Greg Maciejewski, Jenni Rodd, and collaborators have a new pre-print available on PsyArXiv, the details of which can be found below:
Title: The cost of learning new meanings for familiar words
Authors: Greg Maciejewski, Jennifer M. Rodd, Mark Mon-Williams, and Ekaterini Klepousniotou
Abstract:
Research has shown that adults are highly skilled at learning new words and meanings. Here, we examined whether learning new meanings for familiar words affects the processing of their existing meanings. In Experiments 1 and 2, adult participants learnt new, fictitious meanings for previously unambiguous words (e.g., “sip” denoting a small amount of computer data) through four 30-minute training sessions completed over four consecutive days. We tested participants’ comprehension of existing meanings before and after training using a semantic relatedness decision task in which the probe word was related to the existing but not the new meaning of the trained word (e.g., “sip-juice”). Following the training, responses were slower to the trained, but not to the untrained, words, indicating competition between newly-acquired and well-established meanings.

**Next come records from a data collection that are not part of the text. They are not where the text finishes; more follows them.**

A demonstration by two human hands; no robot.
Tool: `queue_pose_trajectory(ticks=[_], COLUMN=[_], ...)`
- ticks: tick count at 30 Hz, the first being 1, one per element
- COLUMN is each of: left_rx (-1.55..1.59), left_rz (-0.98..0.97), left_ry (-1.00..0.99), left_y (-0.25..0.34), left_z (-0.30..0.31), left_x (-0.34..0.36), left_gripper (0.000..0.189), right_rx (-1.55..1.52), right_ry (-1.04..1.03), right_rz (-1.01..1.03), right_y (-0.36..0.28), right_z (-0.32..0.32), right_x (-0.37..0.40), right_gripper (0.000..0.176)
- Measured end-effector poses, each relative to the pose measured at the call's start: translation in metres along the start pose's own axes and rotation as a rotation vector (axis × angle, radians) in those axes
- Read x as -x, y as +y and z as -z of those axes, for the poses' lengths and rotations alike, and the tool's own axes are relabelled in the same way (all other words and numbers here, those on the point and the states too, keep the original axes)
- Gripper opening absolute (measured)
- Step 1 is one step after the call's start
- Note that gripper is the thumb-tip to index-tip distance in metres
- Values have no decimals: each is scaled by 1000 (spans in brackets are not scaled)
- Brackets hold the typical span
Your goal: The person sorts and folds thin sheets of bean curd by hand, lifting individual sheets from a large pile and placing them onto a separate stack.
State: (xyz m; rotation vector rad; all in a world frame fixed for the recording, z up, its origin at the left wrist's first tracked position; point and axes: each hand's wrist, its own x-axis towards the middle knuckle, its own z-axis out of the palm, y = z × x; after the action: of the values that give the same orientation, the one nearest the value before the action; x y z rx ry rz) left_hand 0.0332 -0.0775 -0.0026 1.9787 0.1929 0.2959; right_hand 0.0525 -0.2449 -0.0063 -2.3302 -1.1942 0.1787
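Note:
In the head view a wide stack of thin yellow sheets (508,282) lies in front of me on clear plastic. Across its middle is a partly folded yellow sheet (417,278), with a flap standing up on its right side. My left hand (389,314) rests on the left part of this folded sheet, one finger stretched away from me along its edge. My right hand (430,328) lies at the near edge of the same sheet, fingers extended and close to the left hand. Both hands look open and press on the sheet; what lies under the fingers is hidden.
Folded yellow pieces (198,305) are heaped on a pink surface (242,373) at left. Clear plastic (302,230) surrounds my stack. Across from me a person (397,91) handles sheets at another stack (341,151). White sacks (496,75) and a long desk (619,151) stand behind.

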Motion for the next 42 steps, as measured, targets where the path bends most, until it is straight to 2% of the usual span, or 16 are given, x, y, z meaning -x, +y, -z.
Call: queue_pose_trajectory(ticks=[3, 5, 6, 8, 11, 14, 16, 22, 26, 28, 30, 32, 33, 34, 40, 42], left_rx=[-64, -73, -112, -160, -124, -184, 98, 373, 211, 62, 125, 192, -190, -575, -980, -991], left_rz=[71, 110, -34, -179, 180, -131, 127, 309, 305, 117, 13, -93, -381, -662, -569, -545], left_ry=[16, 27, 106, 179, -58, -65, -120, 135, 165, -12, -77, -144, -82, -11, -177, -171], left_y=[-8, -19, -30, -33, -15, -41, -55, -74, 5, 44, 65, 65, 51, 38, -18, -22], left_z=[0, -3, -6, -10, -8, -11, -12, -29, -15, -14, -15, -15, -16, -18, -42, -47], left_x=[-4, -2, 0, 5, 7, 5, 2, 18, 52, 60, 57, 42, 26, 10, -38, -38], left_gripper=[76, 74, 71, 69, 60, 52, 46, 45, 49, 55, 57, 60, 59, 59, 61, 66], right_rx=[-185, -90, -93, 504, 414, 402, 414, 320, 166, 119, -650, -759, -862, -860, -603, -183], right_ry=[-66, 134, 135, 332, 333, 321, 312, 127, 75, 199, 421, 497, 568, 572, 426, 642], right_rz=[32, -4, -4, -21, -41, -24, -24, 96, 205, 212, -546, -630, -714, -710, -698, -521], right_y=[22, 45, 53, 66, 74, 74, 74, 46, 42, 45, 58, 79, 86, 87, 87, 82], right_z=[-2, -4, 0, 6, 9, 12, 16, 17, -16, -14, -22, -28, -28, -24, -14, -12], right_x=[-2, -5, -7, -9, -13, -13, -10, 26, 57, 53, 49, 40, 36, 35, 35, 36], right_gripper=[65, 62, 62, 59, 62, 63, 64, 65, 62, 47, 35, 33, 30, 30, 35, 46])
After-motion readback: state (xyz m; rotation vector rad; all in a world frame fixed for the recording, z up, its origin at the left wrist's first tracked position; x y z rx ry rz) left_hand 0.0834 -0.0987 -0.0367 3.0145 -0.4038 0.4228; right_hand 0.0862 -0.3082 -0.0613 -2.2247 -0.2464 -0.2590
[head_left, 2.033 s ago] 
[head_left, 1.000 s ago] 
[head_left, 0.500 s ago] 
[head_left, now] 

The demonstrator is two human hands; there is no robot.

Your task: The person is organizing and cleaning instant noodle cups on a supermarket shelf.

Furthermore, consistent with studies of semantic ambiguity, the effect was smaller for meanings that were semantically related to existing meanings than for the unrelated counterparts, demonstrating that meaning relatedness modulates the degree of competition. Overall, the key findings confirm that new word meanings can be integrated into the mental lexicon after just a few days’ exposure, and provide support for current models of ambiguity that predict semantic competition in word comprehension.